SUBSCRIBED AND SWORN TO before me this 26th day of August 2011 in Quezon City, affiant exhibiting to me his SSS ID No. 0104349434 as competent proof of identification.


Doc. No. _____;
Page No. _____;
Book No. _____;
Series 2011. 



Republic of the Philippines )
Quezon City ) S.S.

VERIFIED STATEMENT OF MATERIAL DATES

I, Joeven D. Dellosa, of legal age, single, with business address at DELLOSA MENDOZA BAG-AO & MANUEL, 3/F Prince David Condominium, Katipunan Ave., Loyola Heights, Quezon City, subscribing under oath, state that:

I am the counsel for the petitioner PAL Employees Association; On 28 March 2011, we received a copy of the Decision of the Office of the President in O.P. Case No. 10-K-486,dated 25 March 2011, On 12 April 2011, we filed a Motion for Reconsideration of the aforesaid Decision; On 17 August 2011, we received a copy of the Resolution denying the Motion for Reconsideration, which was dated 11 August 2011. On 26 August 2011, or within ten (10) days from receipt of the 11 August 2011 Resolution, the Petitioners filed a Petition for Certiorari pursuant to Rule 65 of the Rules of Court, paying the docket and other fees, and the deposit for costs. I have prepared this affidavit to attest to the truth of the foregoing statements. 
IN WITNESS WHEREOF, I have hereunto affixed my hand, this 26th day of August 2011 at Quezon City.

JOEVEN D. DELLOSA
SSS ID No. 05-0933604-2


SUBSCRIBED AND SWORN to before me this 26 August 2011 affiant exhibiting to me a competent proof of identity indicated above.

Doc. No.___;
Page No.___;
Book. No.__;
Series of 2011.


REPUBLIC OF THE PHILIPPINES )
QUEZON CITY ) S.S.


AFFIDAVIT OF SERVICE

I, ROSEMARIE A. BANANIA, Filipino, of legal age, married, with business address at DELLOSA MENDOZA BAG-AO & MANUEL, 3/F Prince David Condominium, Katipunan Ave., Loyola Heights, Quezon City, after being sworn in accordance with law, hereby depose and state that:

1. I am employed as office manager at DELLOSA MENDOZA BAG-AO & MANUEL, 3/F Prince David Condominium, Katipunan Ave., Loyola Heights, Quezon City, counsel for the Petitioner PAL Employees Association.

2. I filed the Petition for Certiorari with the Court of Appeals.

3. I served copies of the same to the following by means of registered mail:

Hon.
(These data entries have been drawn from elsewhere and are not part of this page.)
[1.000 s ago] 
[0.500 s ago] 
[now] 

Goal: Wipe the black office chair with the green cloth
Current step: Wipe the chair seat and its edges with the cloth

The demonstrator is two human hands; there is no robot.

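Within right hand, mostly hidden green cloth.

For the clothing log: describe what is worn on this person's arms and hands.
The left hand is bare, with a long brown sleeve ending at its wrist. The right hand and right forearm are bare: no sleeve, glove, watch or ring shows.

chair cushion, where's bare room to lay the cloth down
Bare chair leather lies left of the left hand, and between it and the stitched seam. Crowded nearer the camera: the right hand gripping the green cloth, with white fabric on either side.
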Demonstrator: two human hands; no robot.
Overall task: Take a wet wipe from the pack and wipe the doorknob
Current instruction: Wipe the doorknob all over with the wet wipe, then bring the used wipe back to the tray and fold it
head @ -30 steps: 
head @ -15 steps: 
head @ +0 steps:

Paquito N. Ochoa
Executive Secretary
Office of the President
Malacanan Palace, Manila

Office of the Solicitor General
OSG Bldg., 134 Amorsolo St.
Legaspi Village, Makati City

Atty. Jocelyn T. Dela Paz
Counsel for PAL
705 Prestige Tower, F. Ortigas Jr. Road
Ortigas Center, Pasig

Sky Kitchen Philippines, Inc.
Suites 6/7, 2nd Floor
Aseana Power Station
Macapagal Ave. cor. Bradco Ave.
Aseana Business Park, Parañaque City

Sky Logistics Philippines, Inc.
Hilton Cebu Resort & Towers
Mactan Island, Lapu-Lapu City
Cebu

SPi Global Holdings, Inc.


[1] Section 7, Rule 3, Rules of Court – Parties in interest without whom no final determination can be had of an action shall be joined either as plaintiff or defendants.